Let's say we have matrix $x \in \mathbb{R}^{n \times k}$, $y \in \mathbb{R}^n$ and $\beta^*$ vector, which $\beta^* = \arg\min_\phi\sum_i (y_i - x_i\phi)$, i.e. we have classic regression problem and $\beta^*$ is $OLS(y, x)$ solution. Final model represented as $y = x\beta^* + \varepsilon$, where $\varepsilon -$vector of residuals with unknown parameters and distribution, parameters we want to estimate.
Using bootstrap, we can construct vector $\varepsilon^b$ from vector $\varepsilon$, having then vector $y^b$ as $y^b = x\beta^* + \varepsilon^b$. Then we estimate $\beta^b = OLS(y^b, x)$. Doing this an infinite number of times, we get accurate bootstrapped distribution of random vector $\varepsilon^b$.

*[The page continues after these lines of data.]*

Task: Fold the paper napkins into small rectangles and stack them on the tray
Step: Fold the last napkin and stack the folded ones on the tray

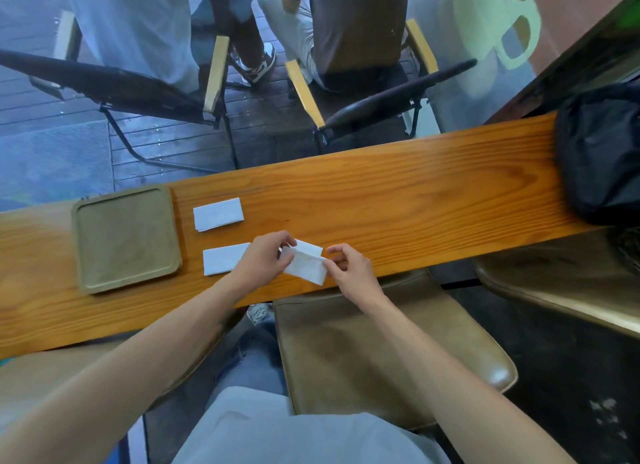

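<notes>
A white paper napkin (306, 263), partly folded, is held just above the wooden counter (398, 200). My left hand (265, 257) pinches its left end and my right hand (349, 267) pinches its right edge. A folded white napkin (218, 214) lies flat on the counter further back. Another folded napkin (221, 259) lies nearer, its right end hidden under my left hand. The square olive tray (85, 255) sits at the left of the counter with nothing on it.
A black bag (599, 151) rests on the counter's right end. Brown padded stools (381, 352) stand below the near edge. Behind a glass pane beyond the counter, people sit on folding chairs (214, 72).
</notes>
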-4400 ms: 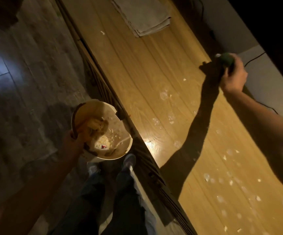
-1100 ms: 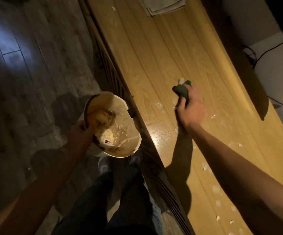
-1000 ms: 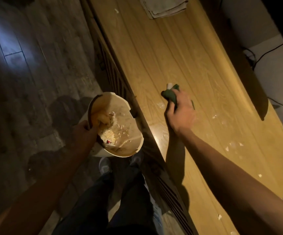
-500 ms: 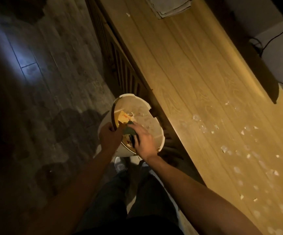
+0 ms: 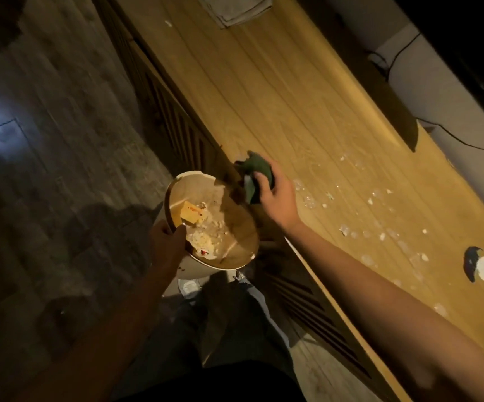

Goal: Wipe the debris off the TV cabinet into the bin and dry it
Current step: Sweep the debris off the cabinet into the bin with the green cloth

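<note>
Your right hand [image 5: 275, 195] clutches the crumpled green cloth [image 5: 256, 177], fingers curled around it, at the front edge of the wooden TV cabinet [image 5: 278, 97]. White debris [image 5: 380, 227] lies scattered on the cabinet top, right of that hand. Your left hand [image 5: 167, 240] grips the rim of the bin [image 5: 235, 256], tilted just below the edge and holding scraps. A folded grey towel [image 5: 235, 7] lies at the far end.

One TV cabinet [image 5: 278, 91]. One bin [image 5: 177, 187], just beside the cabinet's front edge. One green cloth [image 5: 256, 172] at that edge. One folded grey towel [image 5: 235, 10] on the cabinet's far end. Two hands: left hand [image 5: 165, 242], right hand [image 5: 278, 198]. Many white scraps [image 5: 380, 227], too numerous to count, scattered over the cabinet's near half.
</note>
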`<control>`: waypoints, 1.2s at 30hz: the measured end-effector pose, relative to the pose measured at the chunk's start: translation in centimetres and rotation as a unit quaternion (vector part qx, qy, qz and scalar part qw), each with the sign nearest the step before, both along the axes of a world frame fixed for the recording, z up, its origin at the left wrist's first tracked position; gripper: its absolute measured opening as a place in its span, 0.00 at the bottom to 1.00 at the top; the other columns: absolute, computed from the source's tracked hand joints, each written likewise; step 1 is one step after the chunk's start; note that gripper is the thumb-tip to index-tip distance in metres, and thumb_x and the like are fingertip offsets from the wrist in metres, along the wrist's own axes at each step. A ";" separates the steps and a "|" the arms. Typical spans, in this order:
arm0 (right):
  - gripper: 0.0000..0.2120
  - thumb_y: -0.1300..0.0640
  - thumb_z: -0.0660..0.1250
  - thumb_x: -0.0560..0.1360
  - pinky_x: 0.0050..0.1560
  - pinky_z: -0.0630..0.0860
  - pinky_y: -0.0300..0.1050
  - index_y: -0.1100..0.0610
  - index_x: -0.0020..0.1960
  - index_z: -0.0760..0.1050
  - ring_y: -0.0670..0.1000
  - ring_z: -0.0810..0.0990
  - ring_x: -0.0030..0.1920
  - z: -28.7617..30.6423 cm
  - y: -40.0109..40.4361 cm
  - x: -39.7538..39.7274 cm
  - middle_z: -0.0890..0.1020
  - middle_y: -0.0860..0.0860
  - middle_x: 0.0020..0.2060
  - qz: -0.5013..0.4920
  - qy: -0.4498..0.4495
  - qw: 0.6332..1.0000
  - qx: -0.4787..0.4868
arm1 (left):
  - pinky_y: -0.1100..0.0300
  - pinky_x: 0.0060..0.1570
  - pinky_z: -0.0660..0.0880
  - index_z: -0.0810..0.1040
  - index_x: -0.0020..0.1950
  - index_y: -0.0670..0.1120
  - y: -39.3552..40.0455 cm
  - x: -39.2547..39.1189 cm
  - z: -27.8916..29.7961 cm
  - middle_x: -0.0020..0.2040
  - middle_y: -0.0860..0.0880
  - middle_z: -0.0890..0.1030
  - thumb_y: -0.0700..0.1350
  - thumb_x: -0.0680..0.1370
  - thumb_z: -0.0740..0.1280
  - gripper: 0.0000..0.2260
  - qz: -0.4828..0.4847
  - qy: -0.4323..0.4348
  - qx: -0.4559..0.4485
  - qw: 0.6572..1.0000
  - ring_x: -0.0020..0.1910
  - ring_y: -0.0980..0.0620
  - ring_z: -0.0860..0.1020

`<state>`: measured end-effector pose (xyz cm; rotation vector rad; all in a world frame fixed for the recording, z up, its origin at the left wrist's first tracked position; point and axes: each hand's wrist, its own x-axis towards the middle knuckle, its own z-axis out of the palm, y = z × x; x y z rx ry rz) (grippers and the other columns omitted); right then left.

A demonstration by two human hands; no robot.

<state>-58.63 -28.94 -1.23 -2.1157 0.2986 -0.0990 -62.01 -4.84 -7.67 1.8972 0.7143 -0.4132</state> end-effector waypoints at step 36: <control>0.19 0.55 0.61 0.79 0.71 0.69 0.49 0.46 0.69 0.71 0.54 0.76 0.68 -4.6 -26.6 5.3 0.78 0.50 0.69 -0.140 0.039 0.954 -0.264 | 0.51 0.38 0.77 0.80 0.36 0.48 -2.0 -1.7 -3.4 0.35 0.44 0.80 0.59 0.62 0.72 0.15 0.107 -0.023 0.005 0.994 0.35 0.48 0.78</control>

Now, having the knowledge that we included intercept term (i.e. column of ones in x matrix, turning it into matrix $x \in \mathbb{R}^{n \times (k+1)}$), we need to prove that $\mathbb{E}\beta^b = \beta^*$ and covariance matrix $cov(\beta^b) = \frac{\sum_i (y_i - x_i\beta^*)^2}{n}(x^Tx)^{-1}$.

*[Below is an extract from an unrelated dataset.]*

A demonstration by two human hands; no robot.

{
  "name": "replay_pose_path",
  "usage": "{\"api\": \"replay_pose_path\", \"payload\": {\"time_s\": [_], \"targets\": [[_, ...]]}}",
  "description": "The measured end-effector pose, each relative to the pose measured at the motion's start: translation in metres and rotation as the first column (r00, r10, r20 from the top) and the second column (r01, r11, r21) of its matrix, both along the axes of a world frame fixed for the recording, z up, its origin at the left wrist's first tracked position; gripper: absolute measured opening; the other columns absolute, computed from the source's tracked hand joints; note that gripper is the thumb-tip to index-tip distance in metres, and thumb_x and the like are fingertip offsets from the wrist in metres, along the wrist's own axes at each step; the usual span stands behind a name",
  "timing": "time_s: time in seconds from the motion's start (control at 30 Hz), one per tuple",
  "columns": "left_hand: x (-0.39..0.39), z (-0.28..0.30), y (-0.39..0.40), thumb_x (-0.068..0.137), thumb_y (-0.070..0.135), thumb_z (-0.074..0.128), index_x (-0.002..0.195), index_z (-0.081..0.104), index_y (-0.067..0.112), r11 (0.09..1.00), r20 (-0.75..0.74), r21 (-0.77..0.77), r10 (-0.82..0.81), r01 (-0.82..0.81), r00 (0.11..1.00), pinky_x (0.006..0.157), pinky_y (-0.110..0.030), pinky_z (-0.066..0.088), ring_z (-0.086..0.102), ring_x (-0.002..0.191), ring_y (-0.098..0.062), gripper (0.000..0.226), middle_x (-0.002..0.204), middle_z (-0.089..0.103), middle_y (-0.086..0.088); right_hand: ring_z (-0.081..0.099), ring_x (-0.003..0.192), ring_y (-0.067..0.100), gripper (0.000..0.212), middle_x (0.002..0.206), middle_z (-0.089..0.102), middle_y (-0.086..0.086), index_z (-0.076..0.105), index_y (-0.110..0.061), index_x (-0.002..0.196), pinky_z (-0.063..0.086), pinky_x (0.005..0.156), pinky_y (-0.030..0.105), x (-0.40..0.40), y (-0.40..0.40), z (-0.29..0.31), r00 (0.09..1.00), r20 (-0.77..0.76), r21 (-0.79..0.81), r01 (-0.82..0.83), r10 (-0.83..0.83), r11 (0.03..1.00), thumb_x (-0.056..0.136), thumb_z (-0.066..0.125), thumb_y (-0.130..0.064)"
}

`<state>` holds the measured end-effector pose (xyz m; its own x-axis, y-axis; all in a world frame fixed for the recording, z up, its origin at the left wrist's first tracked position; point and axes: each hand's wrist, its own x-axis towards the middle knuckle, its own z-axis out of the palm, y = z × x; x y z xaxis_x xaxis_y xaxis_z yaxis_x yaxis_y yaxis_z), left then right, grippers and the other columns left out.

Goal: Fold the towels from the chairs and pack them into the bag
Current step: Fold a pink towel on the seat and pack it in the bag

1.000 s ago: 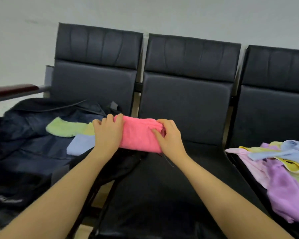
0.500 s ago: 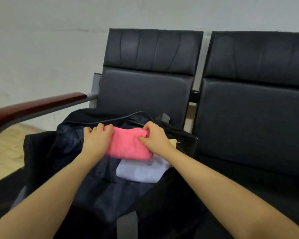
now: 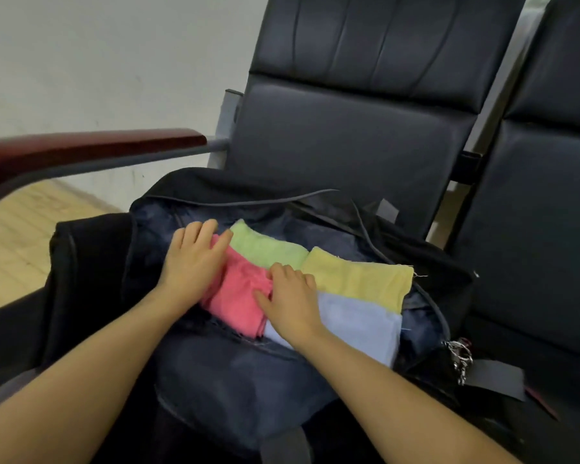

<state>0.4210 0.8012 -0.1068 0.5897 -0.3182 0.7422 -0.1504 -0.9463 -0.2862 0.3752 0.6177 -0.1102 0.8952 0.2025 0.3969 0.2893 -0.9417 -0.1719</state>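
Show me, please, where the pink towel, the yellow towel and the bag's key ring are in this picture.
pink towel point(image 3: 240, 294), head view, on its folded top face between the hands.
yellow towel point(image 3: 359, 277), head view, middle of its top face.
key ring point(image 3: 460, 356), head view, on the metal rings at the bag's right end.

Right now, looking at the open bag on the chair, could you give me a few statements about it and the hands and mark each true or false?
1. Both hands rest on the pink towel. True: left hand and right hand lie on it with fairly straight fingers.
2. Four towels show in the bag. True: pink, green towel, yellow towel, blue towel.
3. The yellow towel lies on the floor. False: it is in the bag, beside the green one.
4. The bag is zipped shut. False: it is open.
5. The armrest is blue plastic. False: it is reddish-brown.
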Motion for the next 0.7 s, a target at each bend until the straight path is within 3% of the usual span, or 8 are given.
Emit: {"api": "replay_pose_path", "payload": {"time_s": [0.1,0.2,0.3,0.43,0.53,0.6,0.67,0.7], "targets": [[-0.019,-0.012,-0.016,0.075,0.02,0.047,0.077,0.065,0.012,0.995,-0.095,0.028,-0.096,0.099,0.991,0.062,-0.038,0.04,0.056,0.07,-0.03,0.02,0.078,0.062,-0.009,0.046,0.104,0.027,0.031,0.111,0.053,0.003,0.057,-0.015,0.107,0.028,0.087,0.038,-0.001,-0.004,0.0,0.994,0.096,-0.092,0.062,-0.053,0.994,0.093,0.049,-0.041],[-0.03,-0.024,-0.021,0.075,0.023,0.041,0.068,0.069,0.011,0.997,-0.311,0.06,-0.025,0.046,0.95,0.058,-0.036,0.047,0.059,0.063,-0.03,0.031,0.07,0.064,-0.011,0.053,0.093,0.027,0.027,0.102,0.058,0.002,0.067,-0.016,0.093,0.027,0.079,0.037,-0.005,-0.002,-0.002,0.99,0.139,-0.124,0.052,-0.034,0.991,0.083,0.066,-0.041],[-0.028,-0.025,-0.017,0.081,0.028,0.042,0.085,0.075,0.008,0.996,-0.358,0.081,0.057,-0.03,0.932,0.074,-0.047,0.052,0.064,0.091,-0.039,0.039,0.092,0.07,-0.017,0.059,0.076,0.022,0.019,0.084,0.062,-0.005,0.068,-0.021,0.069,0.023,0.07,0.034,-0.005,-0.001,-0.007,0.977,0.214,-0.176,0.064,-0.026,0.982,0.071,0.074,-0.039],[-0.016,-0.018,-0.01,0.087,0.046,0.022,0.117,0.066,0.002,0.999,-0.514,-0.037,0.006,-0.029,0.857,0.097,-0.052,0.044,0.056,0.116,-0.045,0.069,0.12,0.065,-0.019,0.058,0.066,0.017,0.041,0.069,0.061,-0.009,0.068,-0.023,0.06,0.021,0.069,0.034,-0.006,0.0,-0.011,0.976,0.204,-0.137,0.101,-0.072,0.985,0.082,0.039,-0.043],[-0.004,-0.019,-0.009,0.081,0.055,-0.009,0.148,0.03,0.012,0.997,-0.571,-0.062,-0.003,-0.039,0.821,0.117,-0.037,0.015,0.029,0.142,-0.027,0.089,0.154,0.029,-0.011,0.063,0.082,0.02,0.026,0.093,0.068,-0.005,0.072,-0.023,0.081,0.025,0.075,0.035,0.0,-0.002,-0.014,0.981,0.191,-0.184,0.055,-0.02,0.981,0.08,0.053,-0.04],[0.002,-0.02,-0.01,0.094,0.052,-0.002,0.153,0.013,0.016,0.997,-0.608,-0.004,0.063,-0.083,0.791,0.118,-0.033,0.001,0.013,0.147,-0.02,0.07,0.16,0.011,-0.005,0.064,0.105,0.02,0.032,0.117,0.067,-0.005,0.072,-0.027,0.106,0.027,0.087,0.038,0.008,-0.003,-0.017,0.98,0.198,-0.273,0.026,0.03,0.962,0.078,0.058,-0.035],[0.002,-0.02,-0.013,0.101,0.047,0.01,0.153,0.006,0.017,0.994,-0.633,0.016,0.09,-0.104,0.769,0.118,-0.033,-0.004,0.005,0.148,-0.018,0.06,0.16,0.004,-0.004,0.054,0.124,0.02,0.043,0.132,0.06,-0.005,0.066,-0.03,0.12,0.021,0.101,0.044,0.01,-0.007,-0.015,0.991,0.123,-0.342,-0.005,0.05,0.94,0.089,0.038,-0.036],[0.001,-0.02,-0.013,0.101,0.046,0.011,0.153,0.004,0.018,0.993,-0.645,0.023,0.102,-0.114,0.757,0.118,-0.032,-0.005,0.002,0.148,-0.017,0.06,0.161,0.002,-0.003,0.04,0.136,0.021,0.052,0.144,0.048,-0.005,0.056,-0.03,0.133,0.011,0.108,0.046,0.01,-0.008,-0.013,0.999,0.044,-0.384,-0.007,0.026,0.923,0.094,0.022,-0.037]]}}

My approach: knowing that we have column ones and fact that residual vector $\varepsilon$ is orthogonal to each column of $x$, get $\varepsilon \cdot 1 = 0 \Rightarrow \bar{\varepsilon} = 0$. Using infinity and LLN we get $\mathbb{E}\varepsilon = 0$. From normal equation $\beta^b = (x^Tx)^{-1}x^Ty^b = \beta^* + (x^Tx)^{-1}x^T\varepsilon^b$, i.e. $\mathbb{E}\beta^b = \beta^* + (x^Tx)^{-1}x^T\mathbb{E}\varepsilon^b = \beta^*$. Though I have troubles with second fact.
Question: how we can prove second? How to show that $\varepsilon^b$ has variance $\frac{\sum_i (y_i - x_i\beta^*)^2}{n}$?
First, $$ \beta^b=\beta^*+(x^{\top}x)^{-1}x^{\top}\varepsilon^b. $$ Now, for $i=1,\ldots,n$, $$ \mathsf{E}[\varepsilon_i^b\mid y, x]=\frac{1}{n}\sum_{j=1}^n \varepsilon_j^*=0, $$ $\operatorname{Cov}(\varepsilon_i^b,\varepsilon_j^b\mid y, x)=0$ for $i\ne j$, and $$ \operatorname{Var}(\varepsilon_i^b\mid y, x)=\frac{1}{n}\sum_{j=1}^n (\varepsilon_j^{*})^2. $$ Thus, $$ \mathsf{E}[\beta^b\mid y, x]=\beta^*, $$ and $$ \operatorname{Var}(\beta^b\mid y, x)=(x^{\top}x)^{-1}x^{\top}\operatorname{Var}(\varepsilon^b\mid y, x)x(x^{\top}x)^{-1}=(x^{\top}x)^{-1}\frac{1}{n}\sum_{j=1}^n (\varepsilon_j^{*})^2. $$